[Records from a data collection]
——————————

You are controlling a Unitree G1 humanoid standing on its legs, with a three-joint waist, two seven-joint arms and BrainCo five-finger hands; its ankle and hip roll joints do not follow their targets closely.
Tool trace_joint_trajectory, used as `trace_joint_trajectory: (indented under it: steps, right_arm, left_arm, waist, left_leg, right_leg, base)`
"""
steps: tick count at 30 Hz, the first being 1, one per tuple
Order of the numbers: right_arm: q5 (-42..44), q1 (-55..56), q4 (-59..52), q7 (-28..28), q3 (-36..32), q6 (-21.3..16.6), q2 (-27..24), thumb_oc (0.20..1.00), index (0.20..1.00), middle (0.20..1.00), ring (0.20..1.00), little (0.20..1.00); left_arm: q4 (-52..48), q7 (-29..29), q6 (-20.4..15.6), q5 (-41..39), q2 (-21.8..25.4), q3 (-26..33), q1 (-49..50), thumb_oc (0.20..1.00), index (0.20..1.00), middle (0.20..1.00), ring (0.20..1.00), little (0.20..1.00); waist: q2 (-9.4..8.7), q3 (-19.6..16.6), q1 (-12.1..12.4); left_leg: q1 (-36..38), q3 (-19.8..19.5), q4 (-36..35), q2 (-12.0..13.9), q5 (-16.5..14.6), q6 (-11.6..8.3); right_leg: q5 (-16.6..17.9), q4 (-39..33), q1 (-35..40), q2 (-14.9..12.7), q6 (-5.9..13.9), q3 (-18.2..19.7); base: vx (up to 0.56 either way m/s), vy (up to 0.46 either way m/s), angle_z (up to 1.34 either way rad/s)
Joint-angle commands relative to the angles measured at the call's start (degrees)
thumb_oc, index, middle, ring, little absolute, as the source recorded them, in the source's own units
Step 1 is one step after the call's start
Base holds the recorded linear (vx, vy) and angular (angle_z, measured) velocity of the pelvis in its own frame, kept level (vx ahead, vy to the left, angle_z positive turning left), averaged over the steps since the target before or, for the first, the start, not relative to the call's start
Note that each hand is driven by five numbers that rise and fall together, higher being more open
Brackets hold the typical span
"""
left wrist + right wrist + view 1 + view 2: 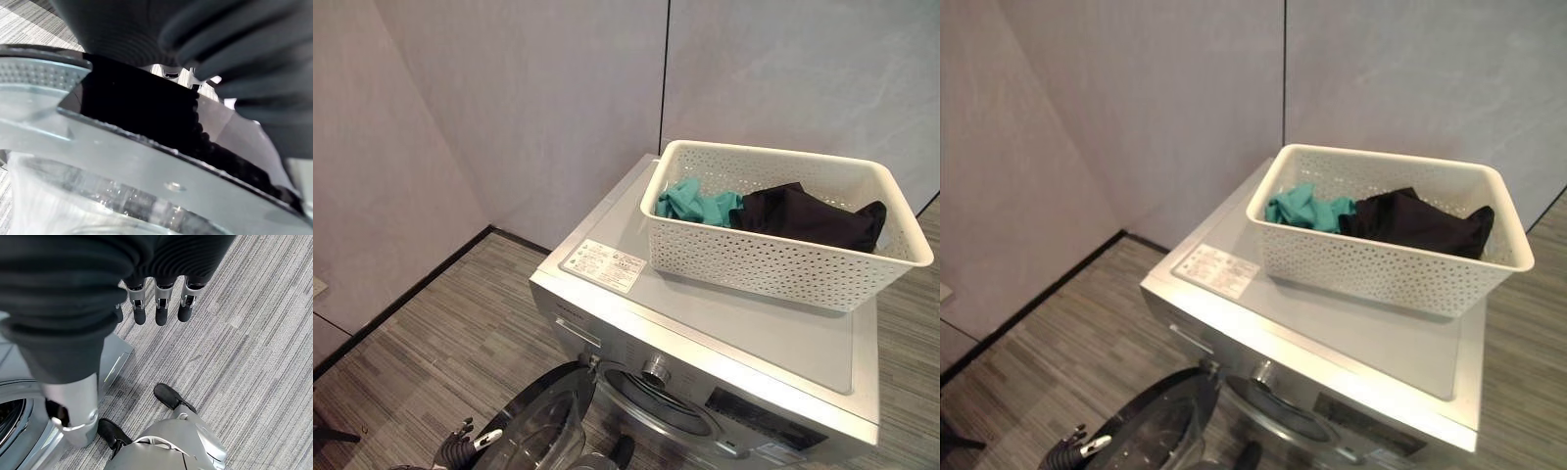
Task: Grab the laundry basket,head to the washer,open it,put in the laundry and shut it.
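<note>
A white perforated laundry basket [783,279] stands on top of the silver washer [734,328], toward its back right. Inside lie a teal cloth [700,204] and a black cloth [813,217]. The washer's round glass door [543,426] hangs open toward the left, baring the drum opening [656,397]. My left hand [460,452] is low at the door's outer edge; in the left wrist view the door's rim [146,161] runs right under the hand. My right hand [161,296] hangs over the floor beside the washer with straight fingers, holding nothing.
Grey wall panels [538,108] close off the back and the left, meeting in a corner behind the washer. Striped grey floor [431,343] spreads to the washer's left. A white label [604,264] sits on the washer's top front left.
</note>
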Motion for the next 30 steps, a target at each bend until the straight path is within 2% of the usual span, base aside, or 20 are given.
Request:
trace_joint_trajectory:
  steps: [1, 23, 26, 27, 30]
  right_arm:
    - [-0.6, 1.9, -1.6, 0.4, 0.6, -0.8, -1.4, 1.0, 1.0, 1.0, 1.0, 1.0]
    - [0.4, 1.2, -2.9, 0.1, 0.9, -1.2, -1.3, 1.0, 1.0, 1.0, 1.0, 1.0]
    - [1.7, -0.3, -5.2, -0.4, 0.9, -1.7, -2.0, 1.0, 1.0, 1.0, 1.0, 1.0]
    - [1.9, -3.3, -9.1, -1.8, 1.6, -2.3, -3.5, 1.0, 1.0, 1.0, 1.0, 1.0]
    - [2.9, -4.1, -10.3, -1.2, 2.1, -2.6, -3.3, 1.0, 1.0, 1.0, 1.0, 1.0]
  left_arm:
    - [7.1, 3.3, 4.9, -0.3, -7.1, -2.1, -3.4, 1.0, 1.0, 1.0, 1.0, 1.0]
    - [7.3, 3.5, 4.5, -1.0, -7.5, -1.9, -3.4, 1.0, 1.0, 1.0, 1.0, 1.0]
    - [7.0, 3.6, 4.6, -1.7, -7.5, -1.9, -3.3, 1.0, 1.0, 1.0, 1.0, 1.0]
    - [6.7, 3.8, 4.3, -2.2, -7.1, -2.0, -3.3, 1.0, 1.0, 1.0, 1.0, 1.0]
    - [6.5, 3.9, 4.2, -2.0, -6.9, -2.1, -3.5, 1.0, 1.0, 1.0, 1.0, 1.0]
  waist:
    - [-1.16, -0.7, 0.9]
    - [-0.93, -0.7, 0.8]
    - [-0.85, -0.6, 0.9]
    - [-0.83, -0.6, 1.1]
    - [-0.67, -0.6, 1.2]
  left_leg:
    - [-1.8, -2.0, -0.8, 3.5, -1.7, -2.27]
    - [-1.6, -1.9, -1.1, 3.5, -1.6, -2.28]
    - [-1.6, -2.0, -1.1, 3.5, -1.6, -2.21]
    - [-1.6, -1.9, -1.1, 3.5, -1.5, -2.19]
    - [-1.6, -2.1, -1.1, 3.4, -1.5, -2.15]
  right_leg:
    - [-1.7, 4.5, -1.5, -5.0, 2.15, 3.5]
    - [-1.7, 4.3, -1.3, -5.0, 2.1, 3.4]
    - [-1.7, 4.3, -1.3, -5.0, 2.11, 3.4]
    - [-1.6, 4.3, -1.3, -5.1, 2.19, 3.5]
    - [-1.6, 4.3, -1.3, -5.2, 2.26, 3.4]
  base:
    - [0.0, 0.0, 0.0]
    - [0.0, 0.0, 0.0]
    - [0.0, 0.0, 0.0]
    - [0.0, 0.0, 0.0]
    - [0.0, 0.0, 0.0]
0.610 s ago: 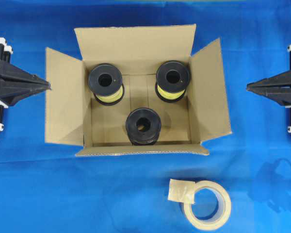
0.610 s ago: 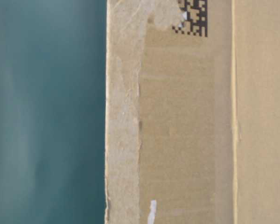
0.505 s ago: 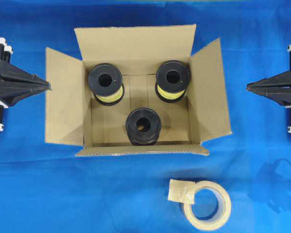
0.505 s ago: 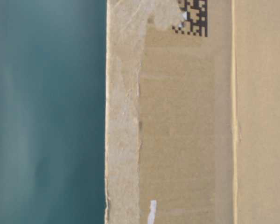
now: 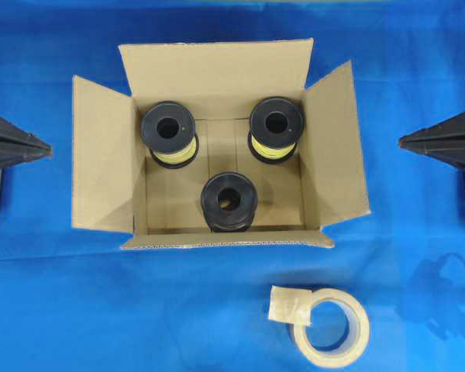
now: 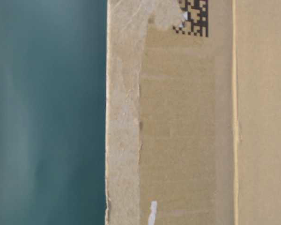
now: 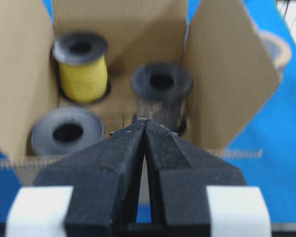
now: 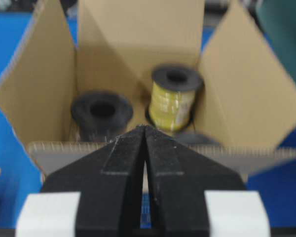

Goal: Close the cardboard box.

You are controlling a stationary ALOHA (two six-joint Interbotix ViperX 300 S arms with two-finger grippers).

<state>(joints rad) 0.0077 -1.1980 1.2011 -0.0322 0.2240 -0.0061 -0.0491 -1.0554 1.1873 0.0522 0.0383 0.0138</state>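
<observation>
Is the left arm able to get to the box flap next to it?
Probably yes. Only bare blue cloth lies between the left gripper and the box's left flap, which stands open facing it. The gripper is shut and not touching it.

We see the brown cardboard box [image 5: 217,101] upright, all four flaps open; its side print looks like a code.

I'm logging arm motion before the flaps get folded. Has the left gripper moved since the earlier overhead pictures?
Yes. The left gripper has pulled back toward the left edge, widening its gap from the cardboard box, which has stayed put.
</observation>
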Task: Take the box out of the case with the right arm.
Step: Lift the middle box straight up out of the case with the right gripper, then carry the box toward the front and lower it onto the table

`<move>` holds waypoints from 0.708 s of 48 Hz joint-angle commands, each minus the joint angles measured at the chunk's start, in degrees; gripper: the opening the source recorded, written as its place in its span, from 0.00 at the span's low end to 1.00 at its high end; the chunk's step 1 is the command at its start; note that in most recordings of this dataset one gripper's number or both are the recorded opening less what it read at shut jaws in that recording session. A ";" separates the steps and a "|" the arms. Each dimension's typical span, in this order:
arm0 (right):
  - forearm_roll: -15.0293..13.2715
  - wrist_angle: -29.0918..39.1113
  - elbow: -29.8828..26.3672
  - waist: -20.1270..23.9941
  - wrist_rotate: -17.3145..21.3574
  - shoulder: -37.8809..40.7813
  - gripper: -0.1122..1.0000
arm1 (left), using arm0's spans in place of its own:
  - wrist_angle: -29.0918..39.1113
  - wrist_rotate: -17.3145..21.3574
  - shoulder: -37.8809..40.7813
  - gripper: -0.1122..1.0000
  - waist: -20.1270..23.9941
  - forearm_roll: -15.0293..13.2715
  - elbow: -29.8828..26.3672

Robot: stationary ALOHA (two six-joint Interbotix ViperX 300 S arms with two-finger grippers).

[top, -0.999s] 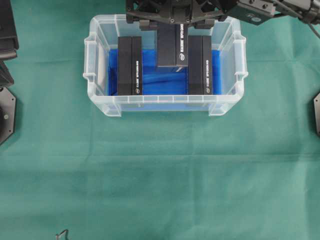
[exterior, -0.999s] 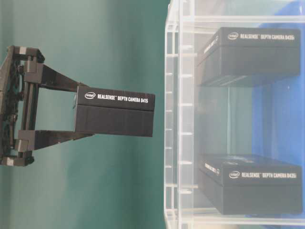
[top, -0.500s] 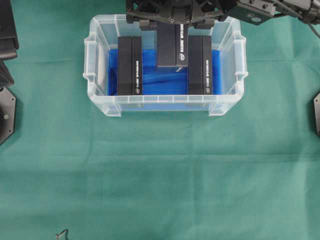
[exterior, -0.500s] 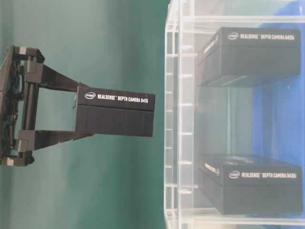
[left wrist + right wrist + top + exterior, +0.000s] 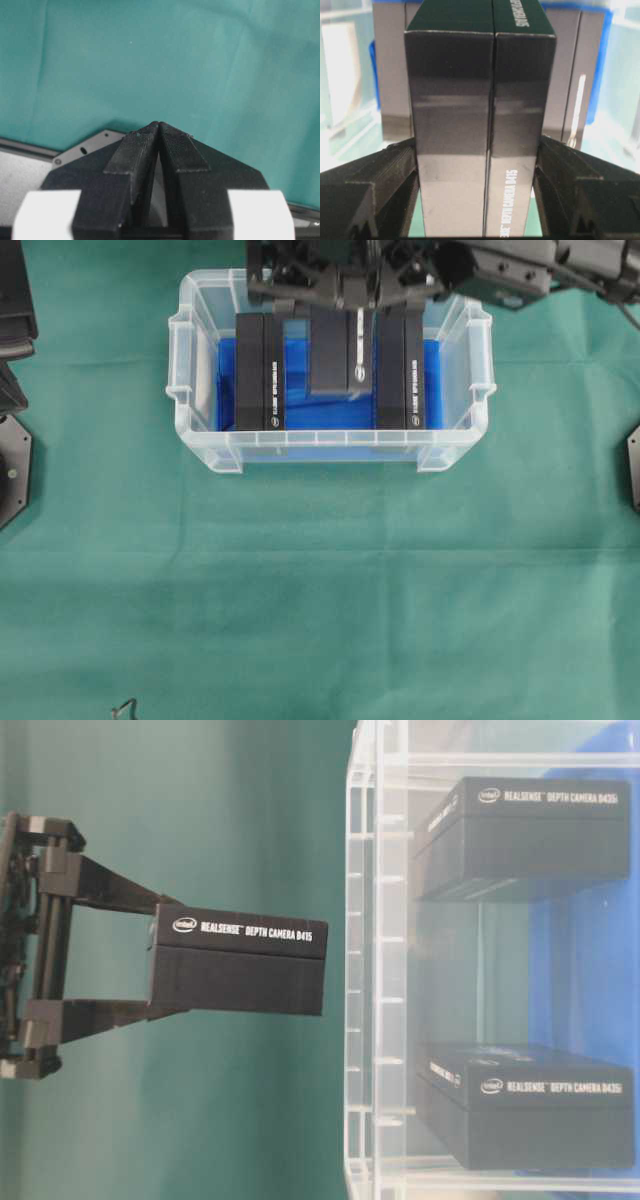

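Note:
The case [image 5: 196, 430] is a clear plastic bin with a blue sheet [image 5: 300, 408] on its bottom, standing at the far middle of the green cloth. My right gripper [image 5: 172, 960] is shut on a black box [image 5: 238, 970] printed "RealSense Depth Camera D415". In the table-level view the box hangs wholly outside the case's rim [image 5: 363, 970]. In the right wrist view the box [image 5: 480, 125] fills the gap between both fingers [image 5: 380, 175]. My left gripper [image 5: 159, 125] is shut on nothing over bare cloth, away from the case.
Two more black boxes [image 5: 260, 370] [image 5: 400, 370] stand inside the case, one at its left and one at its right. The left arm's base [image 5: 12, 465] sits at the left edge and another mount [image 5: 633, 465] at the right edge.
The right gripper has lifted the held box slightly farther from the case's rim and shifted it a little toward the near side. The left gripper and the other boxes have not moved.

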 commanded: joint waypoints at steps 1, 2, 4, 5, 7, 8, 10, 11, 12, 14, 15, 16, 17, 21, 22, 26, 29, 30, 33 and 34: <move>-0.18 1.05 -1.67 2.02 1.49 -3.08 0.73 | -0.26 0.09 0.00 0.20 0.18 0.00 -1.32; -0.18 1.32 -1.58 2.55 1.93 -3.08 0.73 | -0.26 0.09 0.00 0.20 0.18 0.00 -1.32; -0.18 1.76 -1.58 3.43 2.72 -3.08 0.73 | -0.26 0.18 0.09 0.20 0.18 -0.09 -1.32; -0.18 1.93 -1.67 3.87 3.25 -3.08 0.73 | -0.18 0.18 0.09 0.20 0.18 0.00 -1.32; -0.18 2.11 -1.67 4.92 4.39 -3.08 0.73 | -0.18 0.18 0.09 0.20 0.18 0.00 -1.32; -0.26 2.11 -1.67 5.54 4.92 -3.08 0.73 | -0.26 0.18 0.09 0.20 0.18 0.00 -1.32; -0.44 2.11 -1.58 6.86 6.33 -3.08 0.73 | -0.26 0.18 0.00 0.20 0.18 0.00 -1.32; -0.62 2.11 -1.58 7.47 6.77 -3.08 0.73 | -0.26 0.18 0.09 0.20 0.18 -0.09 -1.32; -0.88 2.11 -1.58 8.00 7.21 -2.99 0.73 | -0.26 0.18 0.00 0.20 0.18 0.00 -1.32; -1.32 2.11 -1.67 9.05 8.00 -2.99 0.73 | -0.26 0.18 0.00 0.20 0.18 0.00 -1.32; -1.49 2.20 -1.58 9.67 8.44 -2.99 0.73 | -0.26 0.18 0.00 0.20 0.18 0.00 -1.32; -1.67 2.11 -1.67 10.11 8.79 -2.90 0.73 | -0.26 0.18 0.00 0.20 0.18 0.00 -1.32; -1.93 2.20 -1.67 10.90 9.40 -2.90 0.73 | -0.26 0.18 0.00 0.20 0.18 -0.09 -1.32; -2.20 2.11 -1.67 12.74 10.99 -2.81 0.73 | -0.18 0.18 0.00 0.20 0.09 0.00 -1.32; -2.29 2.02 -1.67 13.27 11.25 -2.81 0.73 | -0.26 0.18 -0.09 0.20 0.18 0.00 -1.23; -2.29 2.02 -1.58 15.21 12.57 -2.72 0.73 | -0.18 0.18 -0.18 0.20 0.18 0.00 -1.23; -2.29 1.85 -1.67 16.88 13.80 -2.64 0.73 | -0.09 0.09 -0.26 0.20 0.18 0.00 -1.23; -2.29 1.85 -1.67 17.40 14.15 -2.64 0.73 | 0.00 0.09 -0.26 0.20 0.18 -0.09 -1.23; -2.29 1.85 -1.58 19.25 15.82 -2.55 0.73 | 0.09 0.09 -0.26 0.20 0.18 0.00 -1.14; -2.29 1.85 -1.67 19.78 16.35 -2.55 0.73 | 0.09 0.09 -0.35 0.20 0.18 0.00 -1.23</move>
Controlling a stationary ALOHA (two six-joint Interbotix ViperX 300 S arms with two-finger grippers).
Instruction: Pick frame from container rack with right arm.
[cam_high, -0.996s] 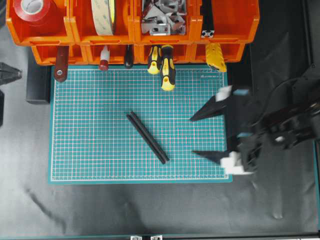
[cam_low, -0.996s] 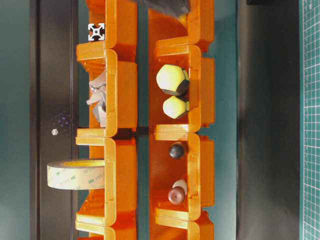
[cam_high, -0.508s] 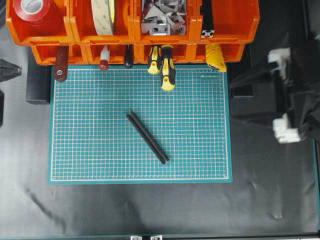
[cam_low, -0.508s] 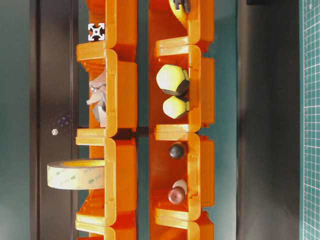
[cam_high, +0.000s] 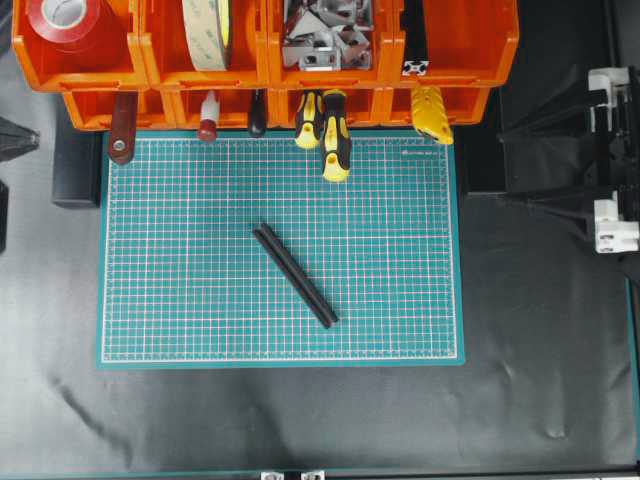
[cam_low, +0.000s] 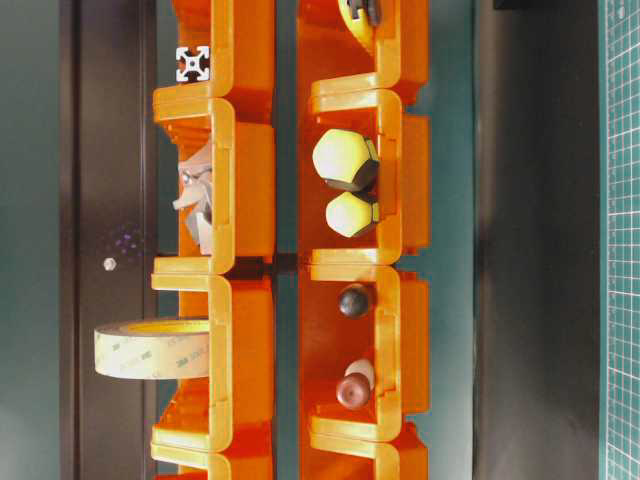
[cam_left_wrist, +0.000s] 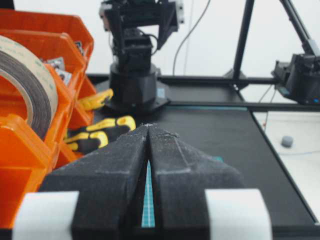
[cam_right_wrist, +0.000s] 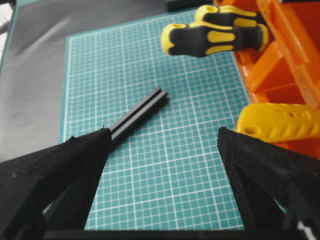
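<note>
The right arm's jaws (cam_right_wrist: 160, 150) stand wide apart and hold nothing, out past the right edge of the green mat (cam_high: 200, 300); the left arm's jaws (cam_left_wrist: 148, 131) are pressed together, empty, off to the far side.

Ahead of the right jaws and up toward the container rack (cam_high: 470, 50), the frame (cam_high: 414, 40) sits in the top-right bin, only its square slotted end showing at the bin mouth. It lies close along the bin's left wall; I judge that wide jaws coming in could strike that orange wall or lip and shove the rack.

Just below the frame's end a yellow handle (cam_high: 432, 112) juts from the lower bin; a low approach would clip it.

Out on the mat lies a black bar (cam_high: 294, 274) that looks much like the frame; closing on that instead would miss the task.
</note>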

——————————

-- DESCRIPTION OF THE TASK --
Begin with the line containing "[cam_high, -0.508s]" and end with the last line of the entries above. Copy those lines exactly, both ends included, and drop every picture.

-- ANSWER SPACE --
[cam_high, -0.508s] 
[cam_low, -0.508s] 
[cam_high, +0.000s] 
[cam_low, +0.000s] 
[cam_left_wrist, +0.000s] 
[cam_right_wrist, +0.000s] 
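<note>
The right arm's jaws (cam_right_wrist: 160, 150) stand wide apart and hold nothing, out past the right edge of the green mat (cam_high: 200, 300); the left arm's jaws (cam_left_wrist: 148, 131) are pressed together, empty, off to the far side.

Ahead of the right jaws and up toward the container rack (cam_high: 470, 50), the frame (cam_high: 414, 40) sits in the top-right bin, only its square slotted end showing at the bin mouth. It lies close along the bin's left wall; I judge that wide jaws coming in could strike that orange wall or lip and shove the rack.

Just below the frame's end a yellow handle (cam_high: 432, 112) juts from the lower bin; a low approach would clip it.

Out on the mat lies a black bar (cam_high: 294, 274) that looks much like the frame; closing on that instead would miss the task.
</note>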

This output requires nothing more.